In earlier article “Introduction to Threaded Binary Tree” we have seen what is threaded binary tree, types of it and what advantages it has over normal binary tree.
In this article we will see the complete implementation of double threaded binary tree. ( Click here to read about “single threaded binary tree“)
Image Source : http://web.eecs.umich.edu/~akamil/teaching/su02/080802.ppt
Double threaded: each node is threaded towards both the in-order predecessor and successor (left and right) means all right null pointers will point to inorder successor AND all left null pointers will point to inorder predecessor.
Implementation:
Let’s see how the Node structure will look like
class Node { int data; int leftBit; int rightBit; Node left; Node right; public Node(int data) { this.data = data; } }
If you notice we have two extra fields in the node than regular binary tree node. leftBit and rightBit. Let’s see what these fields represent.
leftBit=0 | left reference points to the inorder predecessor |
leftBit=1 | left reference points to the left child |
rightBit=0 | right reference points to the inorder successor |
righBit=1 | right reference points to the right child |
Let’s see why do we need these fields and why do we need a dummy node when If we try to convert the normal binary tree to threaded binary
Now if you see the picture above , there are two references left most reference and right most reference pointers has nowhere to point to.
Need of a Dummy Node: As we saw that references left most reference and right most reference pointers has nowhere to point to so we need a dummy node and this node will always present even when tree is empty.
In this dummy node we will put rightBit = 1 and its right child will point to it self and leftBit = 0, so we will construct the threaded tree as the left child of dummy node.
Let’s see how the dummy node will look like:
Now we will see how this dummy node will solve our problem of references left most reference and right most reference pointers has nowhere to point to.

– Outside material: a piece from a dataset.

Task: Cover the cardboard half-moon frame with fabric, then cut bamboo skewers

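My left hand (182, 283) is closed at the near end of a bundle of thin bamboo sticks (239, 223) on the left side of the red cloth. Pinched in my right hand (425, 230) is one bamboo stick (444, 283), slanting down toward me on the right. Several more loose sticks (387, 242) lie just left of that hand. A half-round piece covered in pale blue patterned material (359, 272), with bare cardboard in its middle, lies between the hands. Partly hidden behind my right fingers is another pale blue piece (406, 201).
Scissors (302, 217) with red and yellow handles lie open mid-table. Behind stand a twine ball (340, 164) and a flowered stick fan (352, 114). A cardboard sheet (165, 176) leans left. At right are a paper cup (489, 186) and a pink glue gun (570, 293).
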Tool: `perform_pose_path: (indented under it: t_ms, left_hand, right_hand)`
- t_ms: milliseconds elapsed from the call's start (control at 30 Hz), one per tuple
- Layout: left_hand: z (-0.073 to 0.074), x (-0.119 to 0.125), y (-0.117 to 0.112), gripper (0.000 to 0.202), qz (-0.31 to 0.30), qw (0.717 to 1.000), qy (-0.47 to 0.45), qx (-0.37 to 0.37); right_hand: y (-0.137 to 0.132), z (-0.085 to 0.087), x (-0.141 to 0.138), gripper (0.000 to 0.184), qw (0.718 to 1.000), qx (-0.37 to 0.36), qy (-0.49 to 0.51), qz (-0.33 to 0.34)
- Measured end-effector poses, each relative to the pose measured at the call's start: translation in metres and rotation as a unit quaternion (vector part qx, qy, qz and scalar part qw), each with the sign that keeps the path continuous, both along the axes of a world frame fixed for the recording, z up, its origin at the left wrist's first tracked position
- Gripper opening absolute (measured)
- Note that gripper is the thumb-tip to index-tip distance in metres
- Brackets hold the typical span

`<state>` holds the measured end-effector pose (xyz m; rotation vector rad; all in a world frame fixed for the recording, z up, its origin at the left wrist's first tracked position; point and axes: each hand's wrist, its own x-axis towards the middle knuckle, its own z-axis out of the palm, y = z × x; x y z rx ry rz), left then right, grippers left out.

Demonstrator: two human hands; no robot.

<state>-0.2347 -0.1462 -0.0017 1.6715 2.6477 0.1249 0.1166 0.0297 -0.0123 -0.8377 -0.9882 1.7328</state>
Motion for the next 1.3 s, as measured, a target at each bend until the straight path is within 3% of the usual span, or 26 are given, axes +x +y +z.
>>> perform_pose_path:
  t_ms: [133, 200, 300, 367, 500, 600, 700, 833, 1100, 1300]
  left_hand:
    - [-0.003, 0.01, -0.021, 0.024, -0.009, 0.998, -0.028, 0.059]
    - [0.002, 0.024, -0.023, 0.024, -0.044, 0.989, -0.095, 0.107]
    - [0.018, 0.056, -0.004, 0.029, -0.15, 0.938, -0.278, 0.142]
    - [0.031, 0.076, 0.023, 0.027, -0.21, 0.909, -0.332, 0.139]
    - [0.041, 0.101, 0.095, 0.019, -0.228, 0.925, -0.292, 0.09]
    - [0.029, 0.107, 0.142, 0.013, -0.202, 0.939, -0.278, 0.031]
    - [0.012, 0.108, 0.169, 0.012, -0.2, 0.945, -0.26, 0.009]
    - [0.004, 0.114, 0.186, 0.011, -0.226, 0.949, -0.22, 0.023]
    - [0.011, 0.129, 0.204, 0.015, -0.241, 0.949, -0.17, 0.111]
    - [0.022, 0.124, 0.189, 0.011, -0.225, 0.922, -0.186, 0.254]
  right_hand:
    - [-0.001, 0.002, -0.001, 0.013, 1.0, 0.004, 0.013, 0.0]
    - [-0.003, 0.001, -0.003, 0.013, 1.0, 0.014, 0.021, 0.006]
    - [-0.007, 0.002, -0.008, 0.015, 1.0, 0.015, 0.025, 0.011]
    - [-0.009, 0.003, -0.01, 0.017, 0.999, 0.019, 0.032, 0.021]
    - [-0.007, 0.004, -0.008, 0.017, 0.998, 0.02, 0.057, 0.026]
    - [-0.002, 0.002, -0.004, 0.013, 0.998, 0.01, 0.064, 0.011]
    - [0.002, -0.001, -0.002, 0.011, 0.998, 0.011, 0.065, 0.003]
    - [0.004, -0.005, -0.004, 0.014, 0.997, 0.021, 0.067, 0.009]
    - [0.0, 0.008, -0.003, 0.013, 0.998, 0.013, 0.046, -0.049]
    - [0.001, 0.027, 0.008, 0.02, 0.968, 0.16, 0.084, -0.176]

Now we will see the some operations in double threaded binary tree.
Insert():
The insert operation will be quite similar to Insert operation in Binary search tree with few modifications.
- To insert a node our first task is to find the place to insert the node.
- First check if tree is empty, means tree has just dummy node then then insert the new node into left subtree of the dummy node.
- If tree is not empty then find the place to insert the node, just like in normal BST.
- If new node is smaller than or equal to current node then check if leftBit =0, if yes then we have found the place to insert the node, it will be in the left of the subtree and if leftBit=1 then go left.
- If new node is greater than current node then check if rightBit =0, if yes then we have found the place to insert the node, it will be in the right of the subtree and if rightBit=1 then go right.
- Repeat step 4 and 5 till the place to be inserted is not found.
- Once decided where the node will be inserted, next task would be to insert the node. first we will see how the node will be inserted as left child.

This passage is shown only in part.